Task inputs:
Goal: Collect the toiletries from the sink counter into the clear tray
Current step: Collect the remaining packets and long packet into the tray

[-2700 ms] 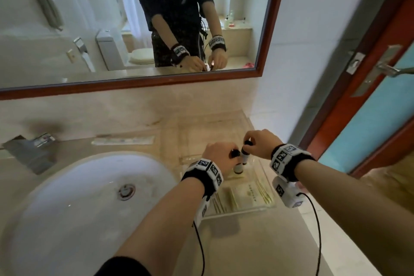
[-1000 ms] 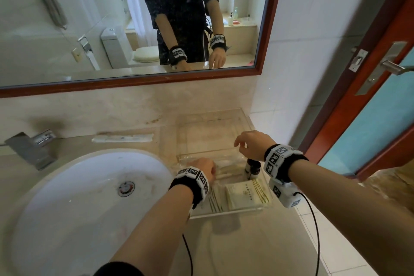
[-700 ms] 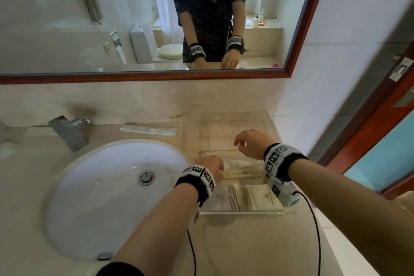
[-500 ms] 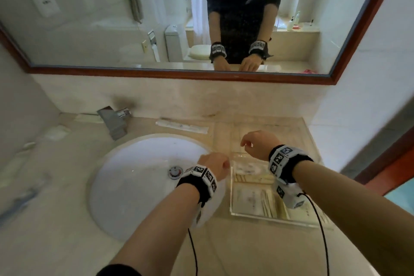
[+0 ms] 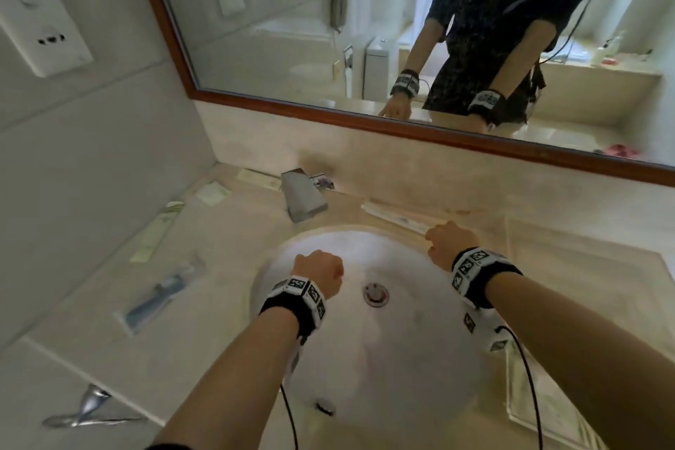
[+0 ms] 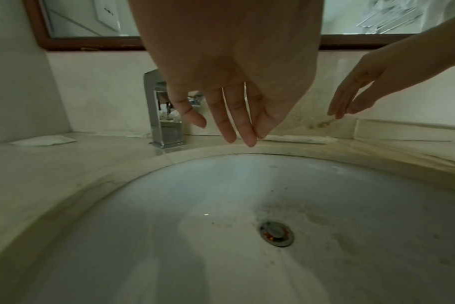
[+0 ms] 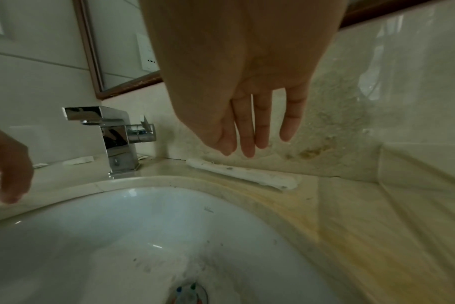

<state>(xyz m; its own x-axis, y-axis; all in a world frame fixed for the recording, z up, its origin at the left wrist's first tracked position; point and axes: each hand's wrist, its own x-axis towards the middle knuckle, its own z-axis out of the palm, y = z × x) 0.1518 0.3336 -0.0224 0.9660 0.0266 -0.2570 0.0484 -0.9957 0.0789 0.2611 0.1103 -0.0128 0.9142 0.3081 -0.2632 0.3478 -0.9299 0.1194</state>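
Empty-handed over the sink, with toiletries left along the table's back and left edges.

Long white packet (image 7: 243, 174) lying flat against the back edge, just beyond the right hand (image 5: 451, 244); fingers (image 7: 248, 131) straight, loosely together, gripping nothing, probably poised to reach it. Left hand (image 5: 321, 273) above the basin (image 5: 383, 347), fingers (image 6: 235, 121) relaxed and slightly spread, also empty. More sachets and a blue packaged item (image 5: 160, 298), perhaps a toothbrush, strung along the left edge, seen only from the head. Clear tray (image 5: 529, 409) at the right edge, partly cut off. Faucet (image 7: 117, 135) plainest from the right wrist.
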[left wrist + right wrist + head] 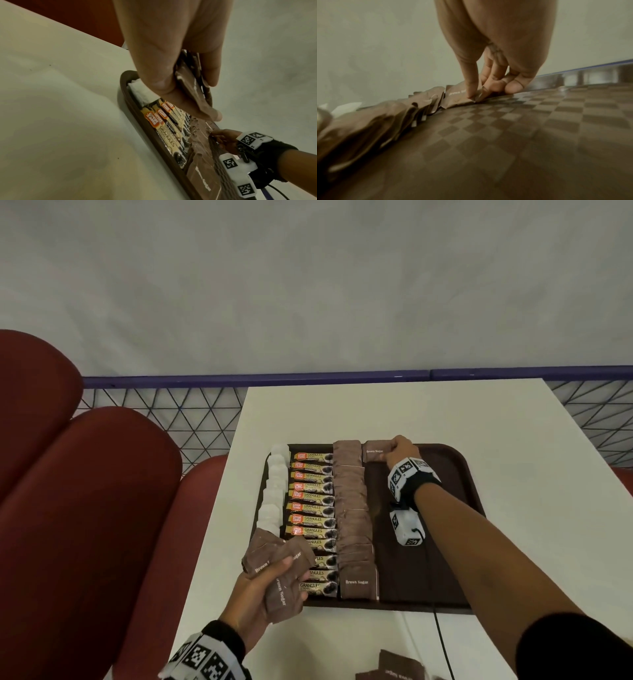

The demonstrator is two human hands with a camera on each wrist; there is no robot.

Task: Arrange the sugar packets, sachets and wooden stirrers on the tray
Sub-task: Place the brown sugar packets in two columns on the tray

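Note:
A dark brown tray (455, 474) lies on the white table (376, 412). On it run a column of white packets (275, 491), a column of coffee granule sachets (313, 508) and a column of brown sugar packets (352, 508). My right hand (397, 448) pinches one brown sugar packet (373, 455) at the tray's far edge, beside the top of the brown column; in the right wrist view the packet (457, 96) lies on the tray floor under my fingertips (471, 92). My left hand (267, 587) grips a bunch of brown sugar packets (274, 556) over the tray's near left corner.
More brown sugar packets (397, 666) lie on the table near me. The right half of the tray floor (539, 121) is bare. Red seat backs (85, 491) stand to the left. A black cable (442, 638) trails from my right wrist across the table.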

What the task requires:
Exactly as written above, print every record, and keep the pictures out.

Task result:
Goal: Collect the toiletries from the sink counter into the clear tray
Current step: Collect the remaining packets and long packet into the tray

[-2700 ms] 
[-1000 ms] 
[-700 ms] 
[-500 ms] 
[+0 ms] 
[+0 ms] 
[+0 ms] 

<state>(xyz m; its own x-axis, y-axis; all in a world frame fixed for the recording, z up, its origin at the left wrist's first tracked position; point and axes: each hand's wrist, its own x-axis towards the middle knuckle, its own z-axis out of the palm, y = z × x) 0.1518 0.3336 -0.0224 0.9660 0.0266 -0.2570 0.0484 -0.9957 0.0789 0.2611 0.1103 -0.0128 0.9142 0.3081 -0.2632 0.3478 -0.9299 0.1194</state>
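Empty-handed over the sink, with toiletries left along the table's back and left edges.

Long white packet (image 7: 243, 174) lying flat against the back edge, just beyond the right hand (image 5: 451, 244); fingers (image 7: 248, 131) straight, loosely together, gripping nothing, probably poised to reach it. Left hand (image 5: 321, 273) above the basin (image 5: 383, 347), fingers (image 6: 235, 121) relaxed and slightly spread, also empty. More sachets and a blue packaged item (image 5: 160, 298), perhaps a toothbrush, strung along the left edge, seen only from the head. Clear tray (image 5: 529, 409) at the right edge, partly cut off. Faucet (image 7: 117, 135) plainest from the right wrist.
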[left wrist + right wrist + head] 

The demonstrator is two human hands with a camera on each wrist; there is no robot.

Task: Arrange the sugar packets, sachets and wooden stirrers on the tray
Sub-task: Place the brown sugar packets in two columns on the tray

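Note:
A dark brown tray (455, 474) lies on the white table (376, 412). On it run a column of white packets (275, 491), a column of coffee granule sachets (313, 508) and a column of brown sugar packets (352, 508). My right hand (397, 448) pinches one brown sugar packet (373, 455) at the tray's far edge, beside the top of the brown column; in the right wrist view the packet (457, 96) lies on the tray floor under my fingertips (471, 92). My left hand (267, 587) grips a bunch of brown sugar packets (274, 556) over the tray's near left corner.
More brown sugar packets (397, 666) lie on the table near me. The right half of the tray floor (539, 121) is bare. Red seat backs (85, 491) stand to the left. A black cable (442, 638) trails from my right wrist across the table.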

This completes the answer to the exercise.